Chinook tragedy demands reform



The Public Accounts Committee report into the Mull of Kintyre helicopter crash vindicates Computer Weekly's three-year campaign for justice. It...



The Public Accounts Committee report into the Mull of Kintyre helicopter crash vindicates Computer Weekly's three-year campaign for justice. It concludes - as did the report of the original RAF inquiry - that there is insufficient evidence to blame pilots Jonathan Tapper and Rick Cook for the crash.

The verdict of gross negligence against them must now be overturned.

The air marshals who overruled the initial report lacked crucial evidence. Computer Weekly has unearthed that evidence in its investigations. The safety-critical Fadec software had a history of faults. The warnings of test pilots and Ministry of Defence IT specialists were overruled. And the MoD was involved in a $3m safety lawsuit against Fadec's manufacturers as the negligence verdict was given.

We will never know if the Fadec software caused the crash. But the PAC's verdict - that it cannot be ruled out - should be enough to bring the suffering of the pilots' families to an end.

Meanwhile, the fight for government, civil servants and the military to learn the lessons of Chinook must go on. Since the crash, there has been a pattern of misinformation and obstruction that raises issues much wider than the causes of the crash itself.

Ministers have repeatedly and unwittingly misled the House of Commons in statements based on inadequate briefings from MoD officials. Right to the bitter end the MoD was withholding key reports about previous Fadec-related incidents from MPs.

An eddy of change has touched Whitehall's attitude to IT procurement in the past 12 months. It is now recognised that the lack of accountability and reluctance to admit failure have cost taxpayers millions of pounds, as one large IT project after another has failed. Defence procurement is itself now under the same scrutiny.

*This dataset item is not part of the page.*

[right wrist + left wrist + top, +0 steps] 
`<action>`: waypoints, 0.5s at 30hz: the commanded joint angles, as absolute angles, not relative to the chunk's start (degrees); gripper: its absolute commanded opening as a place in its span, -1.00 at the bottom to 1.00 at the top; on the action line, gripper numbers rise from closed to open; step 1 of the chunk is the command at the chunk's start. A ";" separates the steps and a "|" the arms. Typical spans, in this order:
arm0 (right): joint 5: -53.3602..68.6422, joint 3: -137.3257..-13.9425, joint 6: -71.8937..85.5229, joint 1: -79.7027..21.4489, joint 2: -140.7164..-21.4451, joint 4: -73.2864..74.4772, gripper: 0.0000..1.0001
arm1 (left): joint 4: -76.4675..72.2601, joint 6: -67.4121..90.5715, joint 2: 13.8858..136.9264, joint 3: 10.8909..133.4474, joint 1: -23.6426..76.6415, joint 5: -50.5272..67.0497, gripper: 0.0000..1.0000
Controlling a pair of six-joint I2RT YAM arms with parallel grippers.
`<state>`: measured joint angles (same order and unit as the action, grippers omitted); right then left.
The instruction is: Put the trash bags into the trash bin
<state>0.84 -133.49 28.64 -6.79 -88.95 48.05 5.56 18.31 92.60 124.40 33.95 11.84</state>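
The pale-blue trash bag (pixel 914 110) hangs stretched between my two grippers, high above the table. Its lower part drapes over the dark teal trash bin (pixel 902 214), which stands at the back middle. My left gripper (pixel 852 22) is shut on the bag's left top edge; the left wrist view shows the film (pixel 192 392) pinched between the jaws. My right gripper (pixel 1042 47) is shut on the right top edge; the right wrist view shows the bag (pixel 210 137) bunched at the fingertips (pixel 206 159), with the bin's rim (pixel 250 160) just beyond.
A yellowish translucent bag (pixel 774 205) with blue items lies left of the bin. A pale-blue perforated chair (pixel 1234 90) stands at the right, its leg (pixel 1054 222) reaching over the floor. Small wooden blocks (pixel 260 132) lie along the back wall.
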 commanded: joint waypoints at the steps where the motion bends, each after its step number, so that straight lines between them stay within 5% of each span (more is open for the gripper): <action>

So it is ironic that decision makers at the heart of Britain's defence establishment have struggled so hard and so long to prevent the truth about the crash being known.

Conspiracy theories will abound - fuelled by the devastating blow the crash dealt to the intelligence community. But, after two years of close contact with the MoD, and the MPs and peers to whom it is accountable, Computer Weekly does not subscribe to the conspiracy theory.

Rather, the process that blamed two dead pilots while whitewashing the reputations of commanders, civil servants and software manufacturers must be seen as the spontaneous reflex of a system badly in need of reform.

National security concerns will always mean that some evidence must be considered behind closed doors. But the Chinook inquiry has been characterised by the inability of even ministers to get a straight story from the MoD, and by the inability of the most trusted and independent MPs and peers to gain access to vital information.

Society needs to face up to the challenge of accountability posed by sophisticated IT systems. Life or death decisions are entrusted to machines and, in the case of catastrophic failure, the evidence of malfunction is often only circumstantial.

Over the past three years Computer Weekly has uncovered key circumstantial evidence that some in Whitehall were determined to suppress, ignore or discredit. The PAC and its chairman David Davis should be congratulated for their verdict on the case.